Start of Block

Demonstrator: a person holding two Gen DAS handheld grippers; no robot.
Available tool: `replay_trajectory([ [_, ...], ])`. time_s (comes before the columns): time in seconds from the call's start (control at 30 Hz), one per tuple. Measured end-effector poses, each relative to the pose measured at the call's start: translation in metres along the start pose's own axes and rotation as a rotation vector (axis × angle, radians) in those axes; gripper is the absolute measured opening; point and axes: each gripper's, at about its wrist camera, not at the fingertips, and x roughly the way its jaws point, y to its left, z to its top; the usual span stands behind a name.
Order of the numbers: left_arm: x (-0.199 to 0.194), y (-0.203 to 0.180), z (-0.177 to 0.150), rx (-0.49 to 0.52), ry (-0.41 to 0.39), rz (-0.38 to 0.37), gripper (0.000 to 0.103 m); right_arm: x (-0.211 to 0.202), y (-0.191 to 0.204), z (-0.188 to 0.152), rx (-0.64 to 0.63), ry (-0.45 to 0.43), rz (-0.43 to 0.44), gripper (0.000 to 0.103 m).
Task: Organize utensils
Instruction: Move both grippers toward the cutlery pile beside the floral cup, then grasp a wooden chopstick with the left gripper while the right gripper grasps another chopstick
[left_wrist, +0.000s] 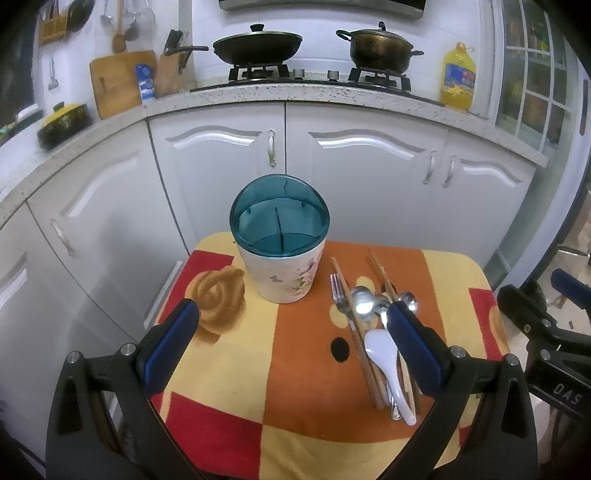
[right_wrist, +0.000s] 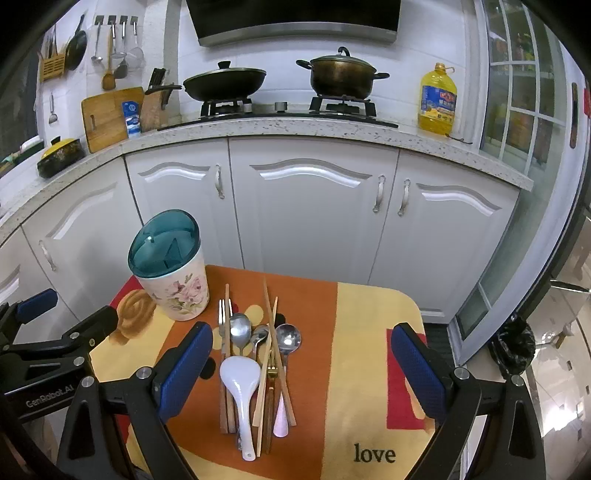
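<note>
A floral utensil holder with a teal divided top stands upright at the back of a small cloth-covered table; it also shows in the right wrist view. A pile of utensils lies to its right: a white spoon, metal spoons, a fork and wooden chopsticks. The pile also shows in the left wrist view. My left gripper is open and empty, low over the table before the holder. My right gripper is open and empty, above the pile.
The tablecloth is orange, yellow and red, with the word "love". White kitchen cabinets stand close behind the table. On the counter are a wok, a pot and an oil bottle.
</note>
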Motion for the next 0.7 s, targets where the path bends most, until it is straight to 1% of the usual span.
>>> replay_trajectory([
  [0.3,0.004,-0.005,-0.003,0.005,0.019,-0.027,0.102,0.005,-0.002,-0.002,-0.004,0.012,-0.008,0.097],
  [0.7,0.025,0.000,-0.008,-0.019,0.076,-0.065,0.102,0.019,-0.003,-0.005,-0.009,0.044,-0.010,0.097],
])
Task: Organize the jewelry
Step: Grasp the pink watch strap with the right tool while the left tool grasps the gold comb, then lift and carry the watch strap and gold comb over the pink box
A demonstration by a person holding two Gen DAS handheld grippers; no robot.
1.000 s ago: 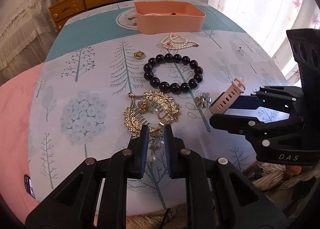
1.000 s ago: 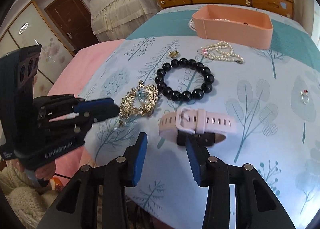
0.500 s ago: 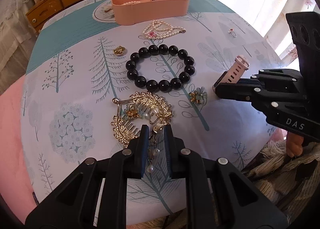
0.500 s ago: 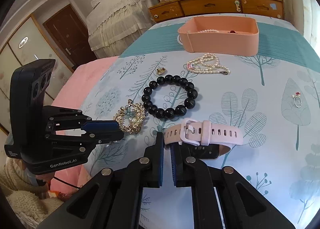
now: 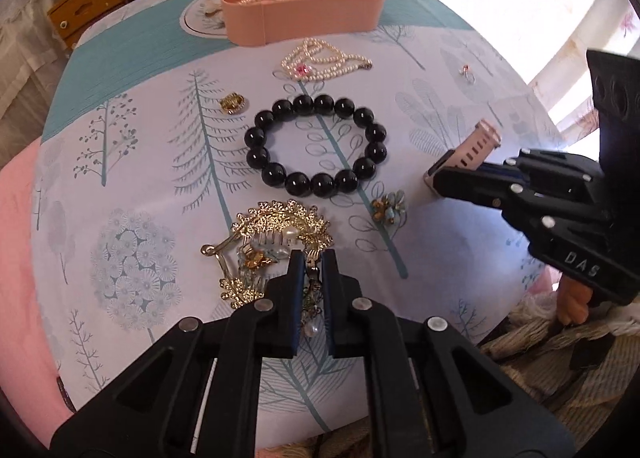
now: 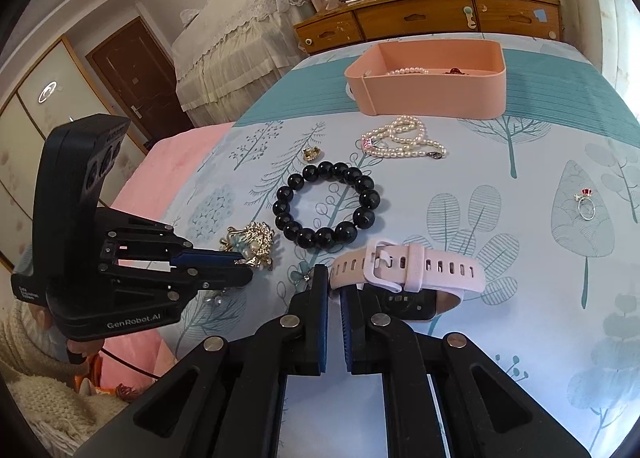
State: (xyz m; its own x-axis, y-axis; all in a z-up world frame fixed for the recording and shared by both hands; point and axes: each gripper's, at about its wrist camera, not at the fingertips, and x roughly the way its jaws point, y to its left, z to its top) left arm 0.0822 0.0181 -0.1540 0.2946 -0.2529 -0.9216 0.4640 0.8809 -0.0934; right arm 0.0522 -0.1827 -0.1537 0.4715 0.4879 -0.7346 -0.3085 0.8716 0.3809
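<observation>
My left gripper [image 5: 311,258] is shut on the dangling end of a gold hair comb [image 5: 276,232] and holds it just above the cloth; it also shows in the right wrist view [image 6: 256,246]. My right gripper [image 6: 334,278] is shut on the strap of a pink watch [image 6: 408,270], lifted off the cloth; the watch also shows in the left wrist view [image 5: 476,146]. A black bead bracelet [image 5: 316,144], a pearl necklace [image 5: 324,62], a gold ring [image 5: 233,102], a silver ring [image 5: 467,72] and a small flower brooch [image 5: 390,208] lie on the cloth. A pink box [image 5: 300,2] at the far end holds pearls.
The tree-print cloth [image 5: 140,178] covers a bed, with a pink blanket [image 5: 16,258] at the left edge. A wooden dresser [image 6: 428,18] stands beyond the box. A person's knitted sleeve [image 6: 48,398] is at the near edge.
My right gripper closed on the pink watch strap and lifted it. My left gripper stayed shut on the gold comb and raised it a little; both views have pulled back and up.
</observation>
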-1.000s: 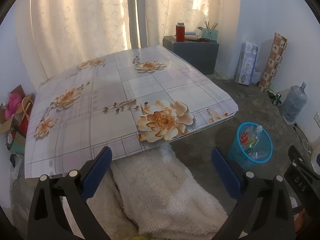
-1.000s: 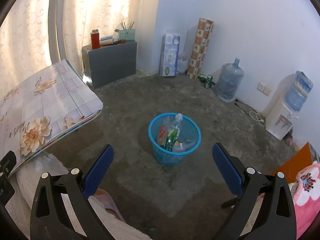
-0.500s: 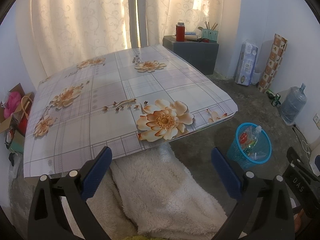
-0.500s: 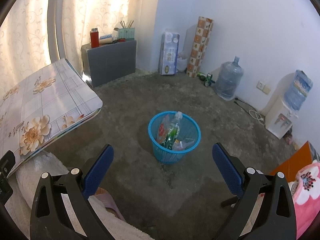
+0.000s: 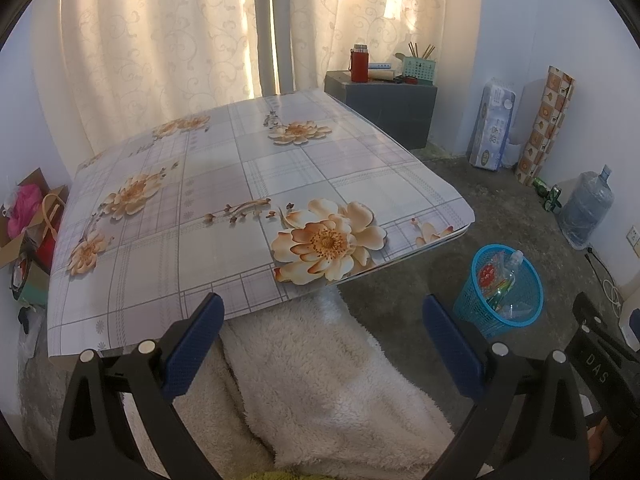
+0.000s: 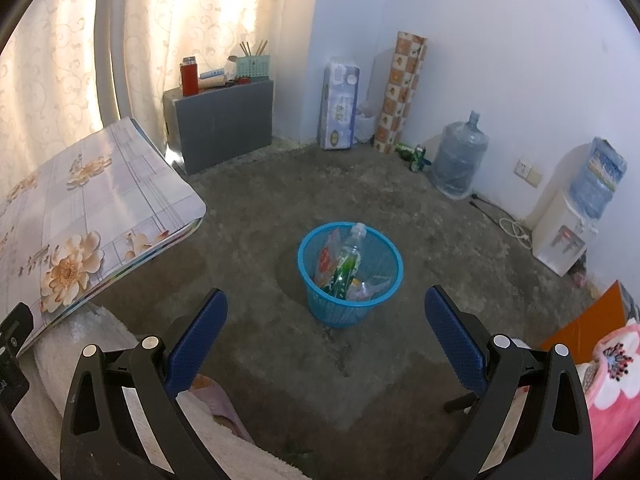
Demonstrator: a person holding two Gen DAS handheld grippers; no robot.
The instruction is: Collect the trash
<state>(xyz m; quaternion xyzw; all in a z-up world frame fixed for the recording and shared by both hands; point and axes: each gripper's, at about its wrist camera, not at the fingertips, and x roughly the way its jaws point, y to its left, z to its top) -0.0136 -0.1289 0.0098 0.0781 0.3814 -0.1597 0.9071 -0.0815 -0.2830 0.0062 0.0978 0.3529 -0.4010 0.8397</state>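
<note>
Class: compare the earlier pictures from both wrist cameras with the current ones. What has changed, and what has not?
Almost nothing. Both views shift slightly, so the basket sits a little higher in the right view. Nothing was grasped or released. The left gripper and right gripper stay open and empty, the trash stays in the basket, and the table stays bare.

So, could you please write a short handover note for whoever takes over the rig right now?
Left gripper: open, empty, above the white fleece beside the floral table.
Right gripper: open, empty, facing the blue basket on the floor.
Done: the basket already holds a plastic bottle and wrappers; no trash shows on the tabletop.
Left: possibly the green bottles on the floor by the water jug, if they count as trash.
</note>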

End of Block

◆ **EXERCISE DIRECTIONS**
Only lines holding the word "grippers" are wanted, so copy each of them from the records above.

◆ **YOUR SOLUTION**
Demonstrator: a person holding two Gen DAS handheld grippers; no robot.
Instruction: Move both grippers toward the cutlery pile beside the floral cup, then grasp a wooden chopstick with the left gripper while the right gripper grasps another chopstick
A demonstration by a person holding two Gen DAS handheld grippers; no robot.
Demonstrator: a person holding two Gen DAS handheld grippers; no robot.

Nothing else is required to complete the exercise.